The plant’s operator Tokyo Electric Power Company (TEPCO) indicated they were "losing faith" in temporary storage pits for the radioactive water, but did not have anywhere else to put it.

"We can't move all the contaminated water to above ground [tanks] if we opt not to use the underground reservoirs. There isn't enough capacity and we need to use what is available," Tepco general manager Masayuki Ono explained at a news conference.
Meanwhile, the nuclear watchdog IAEA has announced its experts are set to come to Fukushima to inspect the situation at the nuclear plant.
A day earlier, the operator admitted that they are running out of space to store radioactive water from the facility.
The company is still dealing with the aftermath of the 2011 Fukushima disaster, as it attempts to keep reactors and spent fuel pools in a safe state known as ‘cold shutdown.’
On Saturday, as much as 120 tons of contaminated water seeped from an underground tank; a new leak was spotted on Sunday. The cooling system for the plant has also failed twice over the past three weeks.

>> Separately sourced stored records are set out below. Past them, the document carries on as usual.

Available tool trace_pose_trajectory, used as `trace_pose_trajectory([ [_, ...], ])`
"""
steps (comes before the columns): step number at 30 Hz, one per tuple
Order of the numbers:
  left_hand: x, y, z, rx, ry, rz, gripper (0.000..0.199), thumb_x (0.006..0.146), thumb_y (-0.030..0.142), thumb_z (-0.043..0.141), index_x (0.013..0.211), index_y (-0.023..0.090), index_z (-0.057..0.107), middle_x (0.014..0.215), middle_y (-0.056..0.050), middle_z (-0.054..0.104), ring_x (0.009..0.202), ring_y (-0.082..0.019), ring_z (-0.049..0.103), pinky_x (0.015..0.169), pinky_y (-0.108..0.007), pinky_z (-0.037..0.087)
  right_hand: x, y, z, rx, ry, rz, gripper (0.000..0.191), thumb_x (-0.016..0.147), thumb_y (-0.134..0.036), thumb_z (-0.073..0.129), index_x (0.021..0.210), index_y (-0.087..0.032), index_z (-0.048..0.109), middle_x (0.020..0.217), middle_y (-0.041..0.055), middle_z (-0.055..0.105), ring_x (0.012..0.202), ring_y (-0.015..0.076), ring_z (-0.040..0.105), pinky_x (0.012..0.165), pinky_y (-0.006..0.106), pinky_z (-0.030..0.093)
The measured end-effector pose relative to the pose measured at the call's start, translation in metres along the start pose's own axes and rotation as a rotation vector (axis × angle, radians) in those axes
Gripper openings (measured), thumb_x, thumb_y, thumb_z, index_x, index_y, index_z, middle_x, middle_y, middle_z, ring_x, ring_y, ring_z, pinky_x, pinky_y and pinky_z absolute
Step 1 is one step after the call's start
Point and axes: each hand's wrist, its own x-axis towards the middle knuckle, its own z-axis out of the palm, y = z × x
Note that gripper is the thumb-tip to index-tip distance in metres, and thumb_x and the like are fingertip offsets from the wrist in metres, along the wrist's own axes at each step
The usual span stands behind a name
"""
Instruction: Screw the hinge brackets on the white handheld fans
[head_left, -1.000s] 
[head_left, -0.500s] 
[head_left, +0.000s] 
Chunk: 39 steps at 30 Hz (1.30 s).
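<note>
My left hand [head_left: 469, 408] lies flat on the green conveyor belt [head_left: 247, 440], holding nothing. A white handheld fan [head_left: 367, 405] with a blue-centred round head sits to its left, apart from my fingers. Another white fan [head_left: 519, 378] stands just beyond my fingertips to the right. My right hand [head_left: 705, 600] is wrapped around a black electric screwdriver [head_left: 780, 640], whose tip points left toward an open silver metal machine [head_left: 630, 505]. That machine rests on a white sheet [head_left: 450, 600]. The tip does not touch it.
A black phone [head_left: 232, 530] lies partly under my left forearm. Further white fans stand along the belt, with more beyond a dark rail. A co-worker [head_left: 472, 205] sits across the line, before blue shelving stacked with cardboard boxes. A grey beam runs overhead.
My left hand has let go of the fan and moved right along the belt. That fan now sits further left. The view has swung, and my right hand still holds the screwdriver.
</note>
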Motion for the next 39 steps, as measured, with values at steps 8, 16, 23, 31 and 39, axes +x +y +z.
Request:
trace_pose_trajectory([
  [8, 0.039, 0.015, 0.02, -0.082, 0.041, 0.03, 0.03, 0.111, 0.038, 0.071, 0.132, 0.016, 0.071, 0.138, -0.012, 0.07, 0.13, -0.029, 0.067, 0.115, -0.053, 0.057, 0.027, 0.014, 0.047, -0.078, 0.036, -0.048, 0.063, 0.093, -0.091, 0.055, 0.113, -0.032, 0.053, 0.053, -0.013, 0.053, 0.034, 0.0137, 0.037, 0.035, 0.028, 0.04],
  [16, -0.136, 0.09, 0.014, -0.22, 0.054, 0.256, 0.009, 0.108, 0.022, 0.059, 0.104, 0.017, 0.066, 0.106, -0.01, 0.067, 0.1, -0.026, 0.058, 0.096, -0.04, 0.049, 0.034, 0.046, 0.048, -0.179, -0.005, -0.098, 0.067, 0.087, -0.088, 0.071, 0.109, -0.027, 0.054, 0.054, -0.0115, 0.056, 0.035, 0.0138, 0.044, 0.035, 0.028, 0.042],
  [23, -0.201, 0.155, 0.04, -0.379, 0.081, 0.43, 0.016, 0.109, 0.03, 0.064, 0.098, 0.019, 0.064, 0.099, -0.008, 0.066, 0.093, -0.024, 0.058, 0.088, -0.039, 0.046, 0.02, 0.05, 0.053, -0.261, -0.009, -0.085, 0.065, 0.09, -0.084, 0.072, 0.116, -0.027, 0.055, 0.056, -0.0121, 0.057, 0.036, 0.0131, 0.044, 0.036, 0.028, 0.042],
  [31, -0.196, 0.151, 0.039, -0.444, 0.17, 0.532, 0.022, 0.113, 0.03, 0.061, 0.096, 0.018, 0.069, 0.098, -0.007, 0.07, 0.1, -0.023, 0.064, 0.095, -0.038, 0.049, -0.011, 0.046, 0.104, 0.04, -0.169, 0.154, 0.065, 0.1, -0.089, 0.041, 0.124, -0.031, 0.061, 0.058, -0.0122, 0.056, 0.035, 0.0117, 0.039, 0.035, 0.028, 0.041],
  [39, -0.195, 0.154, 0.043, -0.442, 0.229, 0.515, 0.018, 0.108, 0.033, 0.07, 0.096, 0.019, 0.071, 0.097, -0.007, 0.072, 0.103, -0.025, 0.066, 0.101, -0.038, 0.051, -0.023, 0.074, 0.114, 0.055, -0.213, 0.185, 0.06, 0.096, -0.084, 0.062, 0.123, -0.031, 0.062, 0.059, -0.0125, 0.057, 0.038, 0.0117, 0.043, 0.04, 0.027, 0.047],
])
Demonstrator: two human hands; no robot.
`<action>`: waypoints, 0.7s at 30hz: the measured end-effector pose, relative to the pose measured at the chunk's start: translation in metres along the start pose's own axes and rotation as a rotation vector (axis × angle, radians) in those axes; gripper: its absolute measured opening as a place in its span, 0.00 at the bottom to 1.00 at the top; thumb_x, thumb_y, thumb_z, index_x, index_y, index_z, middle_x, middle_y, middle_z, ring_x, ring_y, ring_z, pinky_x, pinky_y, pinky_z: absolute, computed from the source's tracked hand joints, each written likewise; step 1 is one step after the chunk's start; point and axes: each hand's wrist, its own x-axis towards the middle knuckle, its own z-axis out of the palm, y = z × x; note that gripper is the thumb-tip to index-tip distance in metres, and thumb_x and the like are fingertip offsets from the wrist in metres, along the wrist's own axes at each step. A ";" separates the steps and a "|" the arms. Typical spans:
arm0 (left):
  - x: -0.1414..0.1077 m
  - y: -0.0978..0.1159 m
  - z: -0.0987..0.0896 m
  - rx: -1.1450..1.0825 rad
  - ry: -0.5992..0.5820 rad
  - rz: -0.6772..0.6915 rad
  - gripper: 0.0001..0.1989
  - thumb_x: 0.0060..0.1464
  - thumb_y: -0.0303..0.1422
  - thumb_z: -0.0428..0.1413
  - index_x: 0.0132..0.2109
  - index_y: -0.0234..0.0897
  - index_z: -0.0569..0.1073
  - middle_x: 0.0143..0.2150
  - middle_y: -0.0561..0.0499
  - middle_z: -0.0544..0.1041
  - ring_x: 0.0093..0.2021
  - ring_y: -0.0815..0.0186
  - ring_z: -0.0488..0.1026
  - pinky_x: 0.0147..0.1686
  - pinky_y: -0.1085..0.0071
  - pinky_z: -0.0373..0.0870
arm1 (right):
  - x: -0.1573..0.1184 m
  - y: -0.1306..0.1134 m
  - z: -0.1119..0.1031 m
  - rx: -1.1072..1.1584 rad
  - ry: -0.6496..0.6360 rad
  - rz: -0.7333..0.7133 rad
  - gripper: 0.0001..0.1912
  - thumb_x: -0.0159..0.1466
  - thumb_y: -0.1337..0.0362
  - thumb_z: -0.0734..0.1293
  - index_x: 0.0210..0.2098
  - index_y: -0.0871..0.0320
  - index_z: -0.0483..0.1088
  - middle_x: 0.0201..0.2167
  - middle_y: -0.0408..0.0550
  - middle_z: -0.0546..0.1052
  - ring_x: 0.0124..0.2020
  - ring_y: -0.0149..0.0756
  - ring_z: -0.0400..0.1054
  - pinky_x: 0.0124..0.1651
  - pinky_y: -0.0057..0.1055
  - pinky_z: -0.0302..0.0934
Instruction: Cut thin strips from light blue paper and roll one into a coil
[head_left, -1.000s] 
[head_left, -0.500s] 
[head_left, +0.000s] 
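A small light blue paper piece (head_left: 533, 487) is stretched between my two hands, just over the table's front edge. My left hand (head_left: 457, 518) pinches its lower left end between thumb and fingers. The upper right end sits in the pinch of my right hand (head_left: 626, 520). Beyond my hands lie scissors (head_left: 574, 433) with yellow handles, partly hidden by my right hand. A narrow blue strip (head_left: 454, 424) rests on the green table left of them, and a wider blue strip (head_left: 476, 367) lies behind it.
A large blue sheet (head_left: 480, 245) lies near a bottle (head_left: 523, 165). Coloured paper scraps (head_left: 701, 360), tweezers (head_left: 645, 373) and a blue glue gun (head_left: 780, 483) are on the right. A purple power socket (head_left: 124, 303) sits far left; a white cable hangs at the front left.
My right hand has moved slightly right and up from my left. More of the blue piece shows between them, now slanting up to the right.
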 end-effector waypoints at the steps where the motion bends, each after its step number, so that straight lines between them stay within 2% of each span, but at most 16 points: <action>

============================================

Tepco halts transfer of radioactive 

seawater after seepage is found 

in receiving reservoir

Fukushima springs new cistern leak

JIJI, KYODO, Japan Times, April 9, 2012

Tokyo Electric Power Co. had to halt the transfer of radioactive seawater from one leaking sunken reservoir to another at its stricken Fukushima No. 1 nuclear plant after it found a new cistern leak, the Nuclear Regulation Authority said Tuesday.
Tepco had been moving the tainted water from reservoir No. 2 [to reservoir No. 1] when water samples taken Tuesday morning from between waterproofing sheets of reservoir No. 1 showed salt concentrations had risen sharply from a day earlier. Tepco was also testing the water for radioactive substances.
The current water level of the No. 1 reservoir was unclear because Tepco had been in the process of transferring water.
There are seven sunken reservoirs at the Fukushima plant, whose surfaces are capped above ground, and three of them so far have been found to be leaky.
On Saturday, Tepco announced that 120 tons of seawater containing about 710 billion becquerels of radioactivity had escaped from reservoir No. 2 and leaked into the ground.
Because of that leak, Tepco had planned to transfer about 9,200 tons of its water to reservoir No. 1. But because of the leak in that cistern, the utility will move 6,200 tons of water that had already been transferred, as well as the remaining water in reservoir No. 1, to above-ground storage tanks.
Tepco said Tuesday it will continue using the remaining four [underground] reservoirs that haven’t leaked.
The utility has introduced a system to purify contaminated seawater leaking from containment vessels — first by removing radioactive substances and then removing salt — and recycling it as coolant for the crippled reactors.
The reservoirs were used to store water removed in this process that has high salt concentrations. Although cesium is removed, strontium still remains. Tepco has been testing a new purifying system called ALPS, which can remove 62 kinds of radioactive substances — including strontium, since the end of March.